Campeón de Campeones () is an annual Mexican football competition established in 1942. It started as a Super Cup match between the Liga MX champions and the Copa MX winners. In its current form, since 2003, the winner of the Apertura season faces the winner of the Clausura season, for both Liga MX and Liga MX Femenil, respectively.  The winners of the of Campeón de Campeones qualify for the Campeones Cup, a North American competition, where they face the reigning champion of Major League Soccer.

History

Traditional tournament 
The tournament was established in 1942.  The trophy was presented by the president of Mexico at the time, Manuel Ávila Camacho.  From 1942 until 1995 the tournament was contested between the champion of the Primera and the winner of the Mexican Cup.  Traditionally the single match (with an exception in 1968 and 1988 when two matches were played) to determine the "super cup" winner was held at the end of the season at a stadium in Mexico City.

If a team won both the league championship and the cup that year, they were awarded the title Campeonísimo with an automatic awarding of the trophy.  To date this has only occurred on five occasions (León  in 1949, Cruz Azul in 1969, Guadalajara in 1970, Puebla in 1990, and Necaxa in 1995).

New era 
After 1995 the league championship was split into two shorter seasons Apertura and Clausura. Then in 1997, the Mexican Football Federation canceled the Mexican Cup. Due to these changes, the Campeón de Campeones tournament was postponed. The competition resumed in the 2002-03 season; however, this time it was contested between the champions of Apertura and Clausura of the season. The tournament was held four times and was placed on hiatus again from 2007 to 2011.

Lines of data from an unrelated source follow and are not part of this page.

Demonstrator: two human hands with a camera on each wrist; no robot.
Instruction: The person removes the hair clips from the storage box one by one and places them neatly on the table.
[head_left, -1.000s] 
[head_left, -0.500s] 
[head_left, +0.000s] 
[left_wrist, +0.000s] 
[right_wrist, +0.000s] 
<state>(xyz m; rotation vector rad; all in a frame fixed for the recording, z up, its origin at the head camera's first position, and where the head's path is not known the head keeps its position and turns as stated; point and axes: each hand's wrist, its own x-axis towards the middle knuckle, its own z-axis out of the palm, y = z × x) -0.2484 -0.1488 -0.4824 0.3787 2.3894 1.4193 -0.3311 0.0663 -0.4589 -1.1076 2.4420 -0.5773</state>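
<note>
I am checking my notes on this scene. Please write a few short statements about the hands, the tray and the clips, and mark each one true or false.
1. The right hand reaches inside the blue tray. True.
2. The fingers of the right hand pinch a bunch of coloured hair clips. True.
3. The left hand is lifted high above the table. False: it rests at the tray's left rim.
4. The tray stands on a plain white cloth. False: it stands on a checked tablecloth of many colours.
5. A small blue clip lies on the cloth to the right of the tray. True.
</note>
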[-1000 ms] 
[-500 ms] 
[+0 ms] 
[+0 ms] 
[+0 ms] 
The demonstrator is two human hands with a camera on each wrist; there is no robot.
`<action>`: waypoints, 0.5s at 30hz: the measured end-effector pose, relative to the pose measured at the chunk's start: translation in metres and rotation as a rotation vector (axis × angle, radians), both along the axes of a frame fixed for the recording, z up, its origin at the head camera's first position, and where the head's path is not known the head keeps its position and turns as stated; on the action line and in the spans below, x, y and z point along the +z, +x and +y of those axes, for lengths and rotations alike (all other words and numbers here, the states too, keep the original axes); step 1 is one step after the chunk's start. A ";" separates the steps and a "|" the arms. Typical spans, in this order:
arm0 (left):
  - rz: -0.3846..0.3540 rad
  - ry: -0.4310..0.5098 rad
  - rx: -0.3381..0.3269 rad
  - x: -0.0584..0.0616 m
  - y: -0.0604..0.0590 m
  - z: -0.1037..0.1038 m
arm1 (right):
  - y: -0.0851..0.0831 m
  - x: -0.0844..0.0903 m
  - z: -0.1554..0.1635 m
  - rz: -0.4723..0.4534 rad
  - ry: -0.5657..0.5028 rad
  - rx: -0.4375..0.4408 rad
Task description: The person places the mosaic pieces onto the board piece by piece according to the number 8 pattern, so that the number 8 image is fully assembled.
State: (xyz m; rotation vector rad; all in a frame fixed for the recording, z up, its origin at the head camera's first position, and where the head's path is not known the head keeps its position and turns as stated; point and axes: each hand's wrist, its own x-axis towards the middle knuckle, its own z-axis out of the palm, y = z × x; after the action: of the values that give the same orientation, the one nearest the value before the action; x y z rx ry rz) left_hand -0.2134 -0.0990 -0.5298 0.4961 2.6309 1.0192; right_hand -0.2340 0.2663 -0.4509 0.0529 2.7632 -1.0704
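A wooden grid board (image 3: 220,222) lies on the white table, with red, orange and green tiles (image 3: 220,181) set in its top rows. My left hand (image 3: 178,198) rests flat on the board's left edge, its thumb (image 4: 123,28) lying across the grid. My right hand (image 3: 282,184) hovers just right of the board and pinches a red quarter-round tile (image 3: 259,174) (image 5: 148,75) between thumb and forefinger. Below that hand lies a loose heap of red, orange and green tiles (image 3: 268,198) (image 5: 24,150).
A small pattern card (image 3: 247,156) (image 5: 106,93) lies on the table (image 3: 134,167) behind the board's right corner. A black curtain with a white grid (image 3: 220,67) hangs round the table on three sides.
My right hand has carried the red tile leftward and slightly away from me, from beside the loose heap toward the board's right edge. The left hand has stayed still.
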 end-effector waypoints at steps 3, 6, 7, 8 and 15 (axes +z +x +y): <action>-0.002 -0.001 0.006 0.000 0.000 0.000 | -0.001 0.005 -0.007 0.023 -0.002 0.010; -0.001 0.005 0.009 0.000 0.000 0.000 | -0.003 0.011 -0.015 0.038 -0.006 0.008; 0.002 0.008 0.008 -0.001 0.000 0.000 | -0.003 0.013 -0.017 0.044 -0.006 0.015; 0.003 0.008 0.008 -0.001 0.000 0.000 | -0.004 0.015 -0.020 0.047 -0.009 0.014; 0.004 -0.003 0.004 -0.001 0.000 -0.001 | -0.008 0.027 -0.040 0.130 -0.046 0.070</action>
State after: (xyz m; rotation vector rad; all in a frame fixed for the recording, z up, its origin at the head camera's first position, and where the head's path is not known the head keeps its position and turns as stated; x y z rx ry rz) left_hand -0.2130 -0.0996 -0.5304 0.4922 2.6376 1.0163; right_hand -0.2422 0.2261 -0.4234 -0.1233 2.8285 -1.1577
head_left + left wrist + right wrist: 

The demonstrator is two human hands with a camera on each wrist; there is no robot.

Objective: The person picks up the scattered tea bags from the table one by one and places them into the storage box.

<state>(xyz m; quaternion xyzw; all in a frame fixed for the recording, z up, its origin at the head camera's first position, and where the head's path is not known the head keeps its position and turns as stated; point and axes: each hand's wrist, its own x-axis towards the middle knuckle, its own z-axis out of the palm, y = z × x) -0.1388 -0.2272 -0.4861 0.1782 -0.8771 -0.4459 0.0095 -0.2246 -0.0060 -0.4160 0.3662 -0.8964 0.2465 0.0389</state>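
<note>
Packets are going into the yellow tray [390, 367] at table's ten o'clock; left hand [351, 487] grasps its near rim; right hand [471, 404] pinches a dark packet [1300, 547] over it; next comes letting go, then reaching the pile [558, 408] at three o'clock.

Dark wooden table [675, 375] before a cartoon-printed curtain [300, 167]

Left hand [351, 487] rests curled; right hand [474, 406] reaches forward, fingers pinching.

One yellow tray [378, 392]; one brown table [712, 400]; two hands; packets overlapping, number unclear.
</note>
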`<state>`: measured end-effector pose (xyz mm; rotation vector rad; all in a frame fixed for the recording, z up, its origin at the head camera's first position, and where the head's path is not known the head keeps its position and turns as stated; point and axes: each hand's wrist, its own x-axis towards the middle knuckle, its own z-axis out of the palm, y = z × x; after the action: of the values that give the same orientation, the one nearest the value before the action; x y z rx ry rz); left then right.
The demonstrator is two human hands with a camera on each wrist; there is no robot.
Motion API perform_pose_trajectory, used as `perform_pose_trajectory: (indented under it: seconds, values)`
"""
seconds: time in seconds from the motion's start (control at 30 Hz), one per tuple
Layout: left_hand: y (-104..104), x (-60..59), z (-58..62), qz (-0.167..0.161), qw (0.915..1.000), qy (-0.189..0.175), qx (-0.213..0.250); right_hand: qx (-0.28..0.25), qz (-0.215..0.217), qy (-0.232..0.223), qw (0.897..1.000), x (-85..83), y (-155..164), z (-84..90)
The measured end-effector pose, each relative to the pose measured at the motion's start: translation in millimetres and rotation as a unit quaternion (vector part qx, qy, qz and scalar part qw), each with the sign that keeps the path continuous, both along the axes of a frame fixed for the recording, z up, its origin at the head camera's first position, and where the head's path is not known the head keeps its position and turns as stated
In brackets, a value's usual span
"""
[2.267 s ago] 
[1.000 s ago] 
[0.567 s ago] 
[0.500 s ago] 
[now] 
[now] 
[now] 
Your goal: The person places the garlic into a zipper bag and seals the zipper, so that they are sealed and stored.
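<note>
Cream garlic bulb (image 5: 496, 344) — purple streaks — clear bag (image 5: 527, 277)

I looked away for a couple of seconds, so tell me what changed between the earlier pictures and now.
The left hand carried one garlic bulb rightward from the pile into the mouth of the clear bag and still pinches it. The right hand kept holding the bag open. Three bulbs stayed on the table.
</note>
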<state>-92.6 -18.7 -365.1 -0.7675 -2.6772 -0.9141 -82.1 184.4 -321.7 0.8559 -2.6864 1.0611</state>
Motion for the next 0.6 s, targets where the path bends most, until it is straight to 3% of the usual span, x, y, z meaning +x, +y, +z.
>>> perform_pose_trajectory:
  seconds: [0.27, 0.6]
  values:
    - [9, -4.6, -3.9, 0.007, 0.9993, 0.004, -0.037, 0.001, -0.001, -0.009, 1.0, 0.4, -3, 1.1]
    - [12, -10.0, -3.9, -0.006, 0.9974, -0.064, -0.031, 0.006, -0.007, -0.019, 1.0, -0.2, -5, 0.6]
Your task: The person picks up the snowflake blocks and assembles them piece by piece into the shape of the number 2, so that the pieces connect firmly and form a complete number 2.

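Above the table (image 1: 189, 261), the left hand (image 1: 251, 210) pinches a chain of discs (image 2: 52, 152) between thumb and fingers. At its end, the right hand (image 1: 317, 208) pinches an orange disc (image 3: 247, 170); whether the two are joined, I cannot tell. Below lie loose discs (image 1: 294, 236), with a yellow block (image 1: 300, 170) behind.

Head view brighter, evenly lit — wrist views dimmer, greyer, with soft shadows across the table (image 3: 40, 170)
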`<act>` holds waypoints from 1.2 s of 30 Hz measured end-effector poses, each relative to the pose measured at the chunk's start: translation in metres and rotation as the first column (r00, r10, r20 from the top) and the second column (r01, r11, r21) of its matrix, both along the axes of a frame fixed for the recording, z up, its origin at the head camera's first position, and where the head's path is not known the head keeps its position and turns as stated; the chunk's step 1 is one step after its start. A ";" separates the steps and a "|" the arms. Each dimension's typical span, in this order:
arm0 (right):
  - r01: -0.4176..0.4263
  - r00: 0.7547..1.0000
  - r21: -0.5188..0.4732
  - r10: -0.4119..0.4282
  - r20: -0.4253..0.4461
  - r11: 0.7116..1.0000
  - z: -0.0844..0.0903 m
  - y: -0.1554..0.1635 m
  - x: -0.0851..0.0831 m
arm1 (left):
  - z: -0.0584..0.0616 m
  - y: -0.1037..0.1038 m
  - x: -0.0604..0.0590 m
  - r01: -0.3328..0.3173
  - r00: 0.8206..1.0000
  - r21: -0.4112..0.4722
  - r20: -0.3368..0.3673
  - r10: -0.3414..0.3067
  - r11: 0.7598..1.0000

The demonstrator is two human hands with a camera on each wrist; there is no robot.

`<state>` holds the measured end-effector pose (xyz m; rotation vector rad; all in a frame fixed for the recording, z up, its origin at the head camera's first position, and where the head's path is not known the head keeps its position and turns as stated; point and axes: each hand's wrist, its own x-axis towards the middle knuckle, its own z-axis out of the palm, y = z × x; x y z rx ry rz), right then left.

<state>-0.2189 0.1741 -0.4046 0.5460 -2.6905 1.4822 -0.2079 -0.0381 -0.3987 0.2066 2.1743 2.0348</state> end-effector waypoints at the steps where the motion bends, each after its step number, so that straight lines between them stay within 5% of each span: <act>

In 2012, the rebranded Liga MX restarted the tournament once again with an unofficial match between the champions of Liga MX (first division) and Ascenso MX (second division): Leon won the Cup by beating Santos Laguna 2-0 In the 2013-14 season, the Liga MX stipulated that a Campeón de Campeones match should be contested between the champions of the Apertura 2013 and Copa MX Apertura 2013. The format was changed to a single match at a neutral site, which has been in the United States and shared with the Supercopa MX since 2015.

Since 2018, the winner of the Campeón de Campeones will then compete against the MLS Cup winner in the Campeones Cup.

Similarly to the original traditional tournament, if a team wins both the Apertura and Clausura seasons, the team is automatically awarded the Campeón de Campeones title. This has occurred only once since 2022, when Atlas was awarded the trophy automatically for winning both the 2021 Apertura season and the 2022 Clausura season.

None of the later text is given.